I embarked on making another market tote today.  My main hope when starting this bag was that it would go more smoothly than the last one I made.  I had discovered last week that I had misplaced the directions for making the tote. I measured my personal market tote, wrote down the pieces and sizes and cut it problem.  Now it was time to sew it.  It had been a few weeks since I had made this tote so I was working from memory.  It did not go as well as expected and the seam ripper was in frequent use.  Fortunately it came out looking professionally made in spite of all the difficulties.  I made some notations on my had written instructions and felt this one would work out better. 
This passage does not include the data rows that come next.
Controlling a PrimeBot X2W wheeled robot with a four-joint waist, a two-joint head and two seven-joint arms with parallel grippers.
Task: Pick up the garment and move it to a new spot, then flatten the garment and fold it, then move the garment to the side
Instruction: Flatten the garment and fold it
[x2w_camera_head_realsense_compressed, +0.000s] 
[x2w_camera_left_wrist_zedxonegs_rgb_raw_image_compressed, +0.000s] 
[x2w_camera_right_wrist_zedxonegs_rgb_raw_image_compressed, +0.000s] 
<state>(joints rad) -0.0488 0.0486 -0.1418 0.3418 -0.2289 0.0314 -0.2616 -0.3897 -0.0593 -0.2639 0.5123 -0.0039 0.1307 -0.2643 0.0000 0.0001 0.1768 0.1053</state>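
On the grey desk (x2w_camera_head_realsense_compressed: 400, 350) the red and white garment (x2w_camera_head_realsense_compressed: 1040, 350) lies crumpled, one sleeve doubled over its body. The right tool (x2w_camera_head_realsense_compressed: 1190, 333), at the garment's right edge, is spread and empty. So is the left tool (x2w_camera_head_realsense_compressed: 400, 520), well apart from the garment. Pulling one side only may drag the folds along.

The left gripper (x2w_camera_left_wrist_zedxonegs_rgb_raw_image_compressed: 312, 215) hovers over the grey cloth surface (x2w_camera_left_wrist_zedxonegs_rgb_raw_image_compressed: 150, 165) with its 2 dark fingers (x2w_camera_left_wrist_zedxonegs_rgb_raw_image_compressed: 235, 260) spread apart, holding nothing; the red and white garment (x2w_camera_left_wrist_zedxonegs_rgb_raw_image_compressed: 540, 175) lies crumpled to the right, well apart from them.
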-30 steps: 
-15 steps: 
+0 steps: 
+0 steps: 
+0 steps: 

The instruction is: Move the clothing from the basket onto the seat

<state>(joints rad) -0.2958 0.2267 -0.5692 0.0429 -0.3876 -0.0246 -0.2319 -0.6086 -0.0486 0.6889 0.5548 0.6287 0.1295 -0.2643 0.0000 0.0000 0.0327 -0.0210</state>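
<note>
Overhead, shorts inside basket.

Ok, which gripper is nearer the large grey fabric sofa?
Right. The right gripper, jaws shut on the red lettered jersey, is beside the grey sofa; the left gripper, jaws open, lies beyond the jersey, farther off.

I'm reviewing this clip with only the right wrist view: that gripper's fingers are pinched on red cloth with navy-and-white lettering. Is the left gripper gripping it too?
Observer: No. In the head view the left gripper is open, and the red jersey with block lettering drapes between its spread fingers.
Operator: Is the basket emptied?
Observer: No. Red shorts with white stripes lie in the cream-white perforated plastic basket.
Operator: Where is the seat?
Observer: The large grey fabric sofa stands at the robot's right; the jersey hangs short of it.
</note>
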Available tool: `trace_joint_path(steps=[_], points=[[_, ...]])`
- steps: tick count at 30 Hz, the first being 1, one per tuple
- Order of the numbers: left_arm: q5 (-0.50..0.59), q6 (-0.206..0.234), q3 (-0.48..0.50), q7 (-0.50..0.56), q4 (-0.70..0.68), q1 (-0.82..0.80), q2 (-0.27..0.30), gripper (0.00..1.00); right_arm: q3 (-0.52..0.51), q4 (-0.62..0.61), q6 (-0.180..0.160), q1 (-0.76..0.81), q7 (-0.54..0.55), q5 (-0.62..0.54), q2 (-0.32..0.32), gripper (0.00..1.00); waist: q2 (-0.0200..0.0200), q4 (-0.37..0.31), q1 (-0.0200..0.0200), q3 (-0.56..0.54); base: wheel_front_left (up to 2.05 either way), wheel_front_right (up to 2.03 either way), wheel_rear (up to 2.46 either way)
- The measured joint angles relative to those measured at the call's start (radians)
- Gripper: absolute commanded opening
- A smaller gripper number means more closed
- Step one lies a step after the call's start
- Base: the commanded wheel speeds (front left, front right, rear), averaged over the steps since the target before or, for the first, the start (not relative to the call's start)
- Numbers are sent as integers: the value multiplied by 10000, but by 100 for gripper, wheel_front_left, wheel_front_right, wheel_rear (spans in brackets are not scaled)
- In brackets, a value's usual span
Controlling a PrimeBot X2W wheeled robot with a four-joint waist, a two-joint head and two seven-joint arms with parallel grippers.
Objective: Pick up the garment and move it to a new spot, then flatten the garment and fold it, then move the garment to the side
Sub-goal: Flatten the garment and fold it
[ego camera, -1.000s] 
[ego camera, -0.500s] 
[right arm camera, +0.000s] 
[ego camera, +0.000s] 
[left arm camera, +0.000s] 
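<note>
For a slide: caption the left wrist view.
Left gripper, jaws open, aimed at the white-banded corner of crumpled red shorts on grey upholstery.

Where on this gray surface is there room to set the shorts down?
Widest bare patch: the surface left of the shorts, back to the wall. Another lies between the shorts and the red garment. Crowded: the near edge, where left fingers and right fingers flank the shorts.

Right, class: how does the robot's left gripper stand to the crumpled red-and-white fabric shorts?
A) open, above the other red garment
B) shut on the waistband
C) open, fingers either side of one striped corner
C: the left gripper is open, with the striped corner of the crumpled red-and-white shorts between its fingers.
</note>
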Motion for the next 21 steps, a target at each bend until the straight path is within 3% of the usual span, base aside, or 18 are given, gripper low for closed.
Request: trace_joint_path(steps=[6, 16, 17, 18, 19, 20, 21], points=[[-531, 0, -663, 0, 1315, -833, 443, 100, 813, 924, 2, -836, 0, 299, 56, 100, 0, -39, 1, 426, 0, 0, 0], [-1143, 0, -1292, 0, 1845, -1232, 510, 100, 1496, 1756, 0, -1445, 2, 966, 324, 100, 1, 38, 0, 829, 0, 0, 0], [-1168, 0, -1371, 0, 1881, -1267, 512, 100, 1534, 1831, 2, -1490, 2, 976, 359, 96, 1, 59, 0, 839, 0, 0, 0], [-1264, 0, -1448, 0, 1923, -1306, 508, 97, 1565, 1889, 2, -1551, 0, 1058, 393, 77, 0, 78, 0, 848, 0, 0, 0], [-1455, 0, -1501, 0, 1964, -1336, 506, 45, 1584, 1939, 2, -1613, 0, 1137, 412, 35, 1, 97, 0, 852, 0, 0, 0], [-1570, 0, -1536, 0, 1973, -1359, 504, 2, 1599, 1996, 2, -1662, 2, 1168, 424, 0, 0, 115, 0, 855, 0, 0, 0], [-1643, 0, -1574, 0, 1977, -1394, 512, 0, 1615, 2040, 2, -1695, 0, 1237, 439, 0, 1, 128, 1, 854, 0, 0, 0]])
 I love jewel tones and am happiest when I am working with them.  This market bag was a departure from the bright vegetable fabrics I had used on the pervious bags.  I had purchased this jewel toned batik quite a while ago with the thoughts of making an apron out of it and had a dark fuchsia contrasting fabric for the flip side of the apron so I had the starting culture for a market bag.  I also had another nifty dotted fabric that really looked good with it.  I needed 2 more fabrics for the pockets which I procured a few weeks ago.  When I gathered them up to cut the bag out, I had to decided which fabrics were going to go where.  It became obvious to me that the dot fabric should be the lining...only problem, there wasn't enough of it so I went into my stash to see what I could find and there it was.....this small checked fabric that would be perfect for the lining and the contracting strip in the straps.  Time to do the happy dance!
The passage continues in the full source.